Foto: Imago/United Archives International
Rouba mas faz
Engana-se quem pensa que Paulo Maluf é o criador do bordão "rouba mas faz". A expressão foi atribuída pela primeira vez a Adhemar de Barros (de bigode, atrás de Getúlio), governador de São Paulo por dois mandatos nas décadas de 1940 e 1960. O político ganhou fama por realizar grandes obras públicas, e nem mesmo as acusações constantes de corrupção contra ele lhe impediram de ganhar eleições.
Foto: Wikipedia/Gemeinfrei/DIP
Varrer a corrupção
Em 1960, o candidato à presidência da República Jânio Quadros conquistou a maior votação já obtida no país para o cargo desde a proclamação da República. O combate à corrupção foi a maior arma do político na campanha eleitoral, simbolizado pela vassoura. Com a promessa de varrer a corrupção da administração pública, Jânio fez sucesso entre os eleitores.

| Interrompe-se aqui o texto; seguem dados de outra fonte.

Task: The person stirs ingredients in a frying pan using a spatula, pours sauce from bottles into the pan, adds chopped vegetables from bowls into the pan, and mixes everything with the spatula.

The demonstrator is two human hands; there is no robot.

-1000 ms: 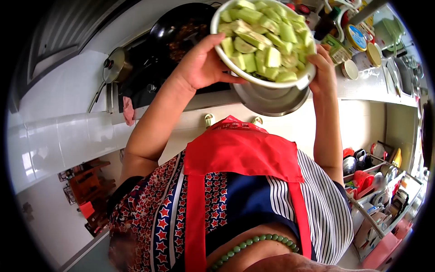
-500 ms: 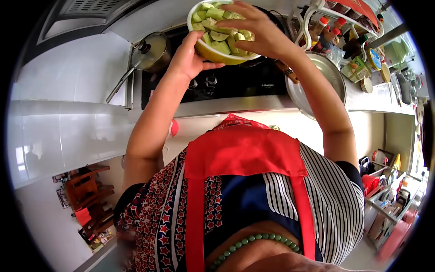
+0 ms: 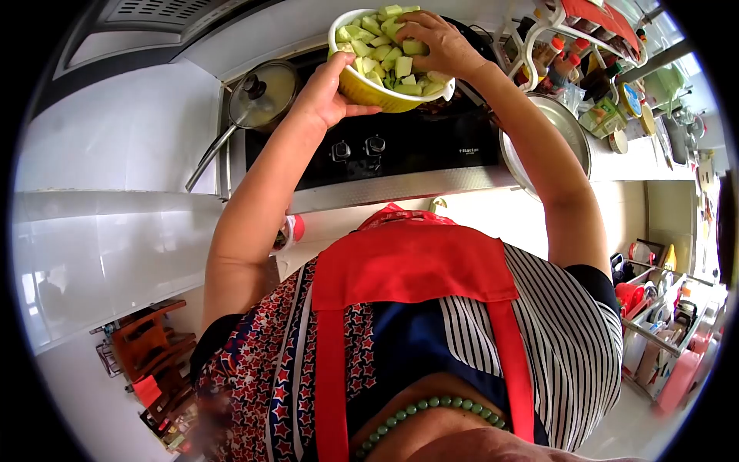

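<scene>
My left hand grips the near left side of a yellow bowl with a white rim, thumb at the rim and fingers underneath. The bowl tilts away over the stove and is full of pale green chopped vegetable chunks; I cannot tell which vegetable. At the bowl's right side my right hand reaches over the rim, its fingers curled around some chunks. Part of a dark pan shows behind the right hand, its inside mostly hidden.
A lidded pot with a long handle stands left on the black stove. To the right, a large metal lid lies under my right forearm. Sauce bottles and a white rack crowd the counter beyond.
My right hand has gone from spread above the chunks to curled among them. The bowl has shifted slightly right and tilted more, and the chunks lie differently.
</scene>
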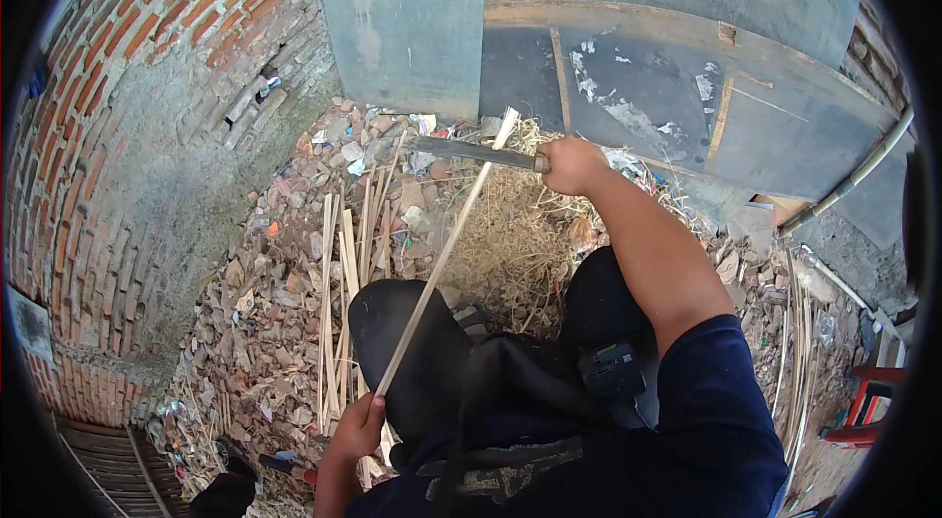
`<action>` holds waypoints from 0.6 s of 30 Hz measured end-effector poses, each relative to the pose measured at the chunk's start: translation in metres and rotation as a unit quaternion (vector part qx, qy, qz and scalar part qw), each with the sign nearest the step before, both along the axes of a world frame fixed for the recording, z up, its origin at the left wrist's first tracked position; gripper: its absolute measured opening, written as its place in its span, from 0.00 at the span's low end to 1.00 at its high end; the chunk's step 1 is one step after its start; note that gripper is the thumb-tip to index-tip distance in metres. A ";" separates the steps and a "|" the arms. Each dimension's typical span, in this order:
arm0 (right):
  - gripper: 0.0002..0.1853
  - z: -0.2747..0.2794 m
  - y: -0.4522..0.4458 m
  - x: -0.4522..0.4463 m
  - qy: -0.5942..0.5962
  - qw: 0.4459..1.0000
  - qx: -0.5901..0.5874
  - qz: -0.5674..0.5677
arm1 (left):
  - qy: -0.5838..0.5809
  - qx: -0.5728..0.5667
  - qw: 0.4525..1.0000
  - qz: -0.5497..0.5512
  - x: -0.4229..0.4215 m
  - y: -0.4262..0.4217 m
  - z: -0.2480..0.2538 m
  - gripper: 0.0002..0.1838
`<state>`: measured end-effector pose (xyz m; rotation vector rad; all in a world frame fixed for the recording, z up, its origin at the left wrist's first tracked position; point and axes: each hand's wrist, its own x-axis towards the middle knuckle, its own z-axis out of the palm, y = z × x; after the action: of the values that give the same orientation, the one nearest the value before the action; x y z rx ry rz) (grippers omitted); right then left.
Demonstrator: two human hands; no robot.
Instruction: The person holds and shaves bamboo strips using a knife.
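Note:
My left hand (361, 428) is closed around the lower end of a long, pale bamboo strip (442, 258). The strip slants up and away past my left knee, and its far end looks wider and whiter. In my right hand (573, 165) is the handle of a machete (461, 151), its dark blade pointing left. The blade crosses the strip close to the far end, apparently against it. Below the blade, a pile of curly shavings (515, 233) covers the ground between my knees.
More bamboo strips (329, 302) lie left of my knee, and another bundle (800, 361) is at the right. Rubble (260, 322) covers the ground. A brick wall (128, 175) rises left; grey panels (412, 27) stand ahead. Something red (863, 410) is at right.

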<state>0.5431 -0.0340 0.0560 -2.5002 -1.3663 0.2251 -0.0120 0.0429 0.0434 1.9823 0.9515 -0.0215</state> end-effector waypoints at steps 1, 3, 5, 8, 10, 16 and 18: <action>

Foto: Imago/United Archives International
Ditadura e empreiteiras
Acabar com a corrupção foi um dos motivos usados pelos militares para justificar o golpe de 1964. Ao assumir o poder, porém, o novo regime consolidou o pagamento de propinas por empreiteiras na realização de obras públicas. Modelo que se perpetuou até os dias atuais e é um dos alvos da Operação Lava Jato.
Foto: picture-alliance/AP
Caça a marajás
Mais uma vez um presidente que partia em campanha eleitoral prometendo combater a corrupção foi aclamado com o voto da população. Fernando Collor de Mello, que ficou conhecido como "caçador de marajás", por combater funcionários públicos que ganhavam salários altíssimos, renunciou ao cargo em 1992, em meio a um processo de impeachment no qual pesavam contra ele acusações que ele prometeu combater.
Foto: Imago/S. Simon
Mensalão
Em 2005, veio à tona o esquema de compra de votos de parlamentares aplicado durante o primeiro governo do presidente Luís Inácio Lula da Silva, que ficou conhecido como mensalão. O envolvimento no escândalo de corrupção levou diversos políticos do alto escalão para a prisão, entre eles, o ex-ministro José Dirceu e o ex-presidente do PT José Genoino.
Foto: picture-alliance/robertharding/I. Trower
Lava Jato
A operação que começou um inquérito local contra uma quadrilha formada por doleiros tonou-se a maior investigação de combate à corrupção da história do país. A Lava Jato revelou uma imensa rede de corrupção envolvendo a Petrobras, empreiteiras e políticos. O pagamento de propinas por construtoras, descoberto na operação, provocou investigações em 40 países.